The Death of Ivan Mažar, Hero of Vukovar and the Homeland War

On 2 November 1991, Ivan Mažar, hero of Vukovar and the Homeland War died in the Vukovar hospital as a result of wounds received during combat.

Ivan Mažar was born in Prijeboj near Korenica in 1930 and had a difficult childhood marked by the loss of his father and brother during the Second World War. After the war, surviving family members were resettled by the new government and Mažar, not knowing to where his mother and three brothers were relocated, worked in the fields around Sunja.
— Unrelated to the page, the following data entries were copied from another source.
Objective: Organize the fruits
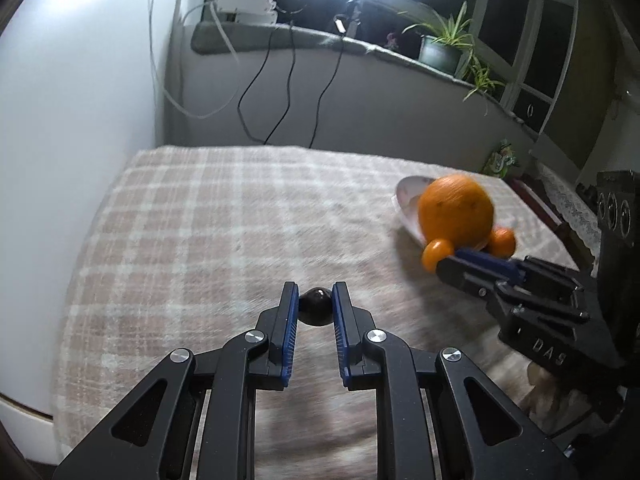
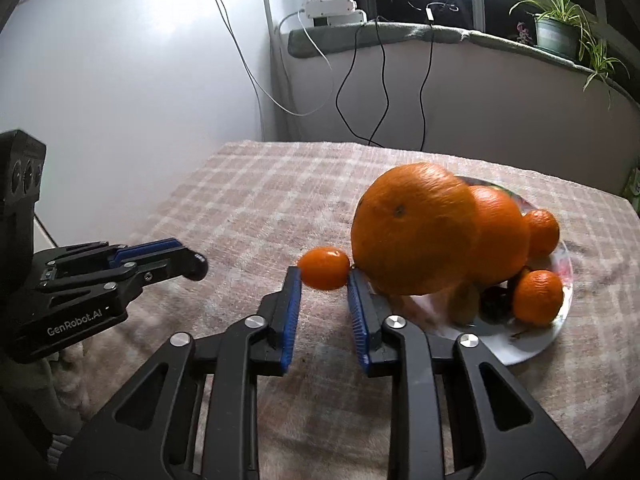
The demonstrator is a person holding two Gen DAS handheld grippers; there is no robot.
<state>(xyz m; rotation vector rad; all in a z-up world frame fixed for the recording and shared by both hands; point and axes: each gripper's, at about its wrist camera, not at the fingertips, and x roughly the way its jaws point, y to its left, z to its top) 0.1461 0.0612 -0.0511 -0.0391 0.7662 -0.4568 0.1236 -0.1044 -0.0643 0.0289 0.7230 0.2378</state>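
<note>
My left gripper [image 1: 315, 297] is shut on a small dark round fruit [image 1: 316, 306], held over the checked tablecloth. It also shows in the right wrist view [image 2: 188, 258] at the left. My right gripper [image 2: 325, 276] is shut on a small orange kumquat [image 2: 325, 269], right beside a big orange [image 2: 412, 228] on the white plate [image 2: 532, 344]. The plate also holds a second orange [image 2: 500, 232], two small mandarins [image 2: 538, 298], a kiwi [image 2: 466, 304] and a dark fruit [image 2: 496, 302]. In the left wrist view the big orange [image 1: 456, 212] hides most of the plate [image 1: 408, 192].
The table is covered by a beige checked cloth [image 1: 224, 216]. A white wall [image 1: 72, 100] stands at the left. Black cables [image 2: 380, 96] hang from a sill behind the table, with a potted plant [image 2: 556, 32] on it.
</note>
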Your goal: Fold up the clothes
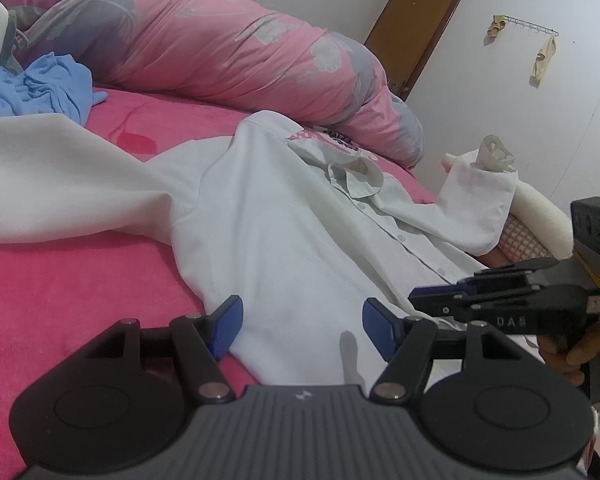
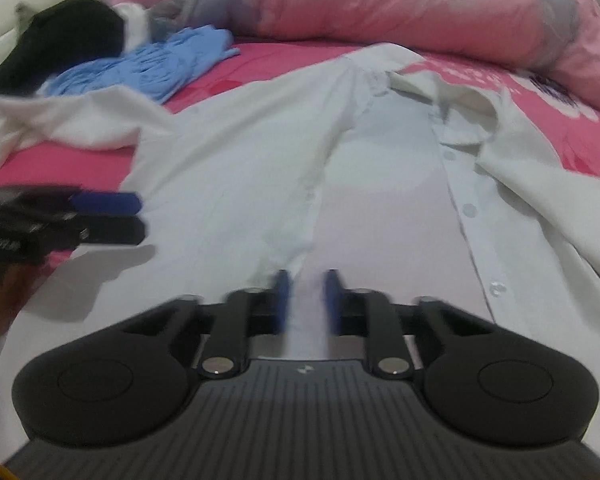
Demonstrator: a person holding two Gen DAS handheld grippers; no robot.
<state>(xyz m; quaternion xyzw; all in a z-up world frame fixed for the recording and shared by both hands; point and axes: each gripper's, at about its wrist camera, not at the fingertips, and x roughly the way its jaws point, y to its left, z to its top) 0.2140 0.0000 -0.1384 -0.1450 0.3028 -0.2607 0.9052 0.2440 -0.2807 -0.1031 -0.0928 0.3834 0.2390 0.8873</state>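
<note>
A white button-up shirt [image 1: 284, 216] [image 2: 384, 184] lies face up on the pink bed, collar toward the far side. Its left sleeve [image 1: 60, 184] spreads out to the side. My left gripper [image 1: 302, 328] hovers open over the lower left hem, its blue pads [image 1: 228, 326] wide apart with cloth beneath them. In the right wrist view the left gripper [image 2: 140, 218] shows at the left edge. My right gripper [image 2: 307, 300] [image 1: 414, 298] sits low at the hem near the button placket [image 2: 468, 210], jaws narrow, with a ridge of shirt cloth pinched between the pads. The view is blurred.
A pink and grey flowered duvet [image 1: 228, 44] is heaped along the far side of the bed. A crumpled blue garment [image 1: 40, 88] [image 2: 148, 68] and a black one [image 2: 64, 40] lie at the far left. A white cloth [image 1: 480, 204] hangs over the bed's right edge.
</note>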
In 1953 he came to Vukovar where he started a family with his wife Marija and raised three children, Vinko, Slavica and Željko. Mažar worked at Kombinat Borovo and for a couple of years as a “guest worker” in Germany. He was retired when democratic changes took place and when he realized that war preparations were taking place, the entire Mažar family became involved in planning the defense of the city and creating armed detachments. When the Battle of Vukovar began, Mažar defended Borovo Naselje as a member of the 3rd Battalion of the 204th Brigade of the Croatian Army. “Stari Mažar” (eng. “Old Man Mažar”) as his comrades called him was always faithfully accompanied by his German shepherd Tik. Tanja Belobrajdić recalled Ivan Mažar in the book “Nisu zaboravljeni” (eng. “They are not forgotten”):

Although little known to the general public, the name Ivan Mažar is associated with two significant events during the defense of Vukovar, especially the battlefront on Jadranska Street, the railway tracks and the railway bridge to Vinogradska Street and Bršadin where here he was stationed. One was his stubbornness in holding his position during a fierce enemy attack until help arrived and the other was his retrieval of the body of Blago Zadro, slain commander of the defense of Borovo and future Croatian General, while Mažar’s comrades spread cover fire at the enemy. For this act of courage, Blago Zadro’s son Robert presented him with the late commander’s rifle since Mažar only had a hunting carbine for a weapon.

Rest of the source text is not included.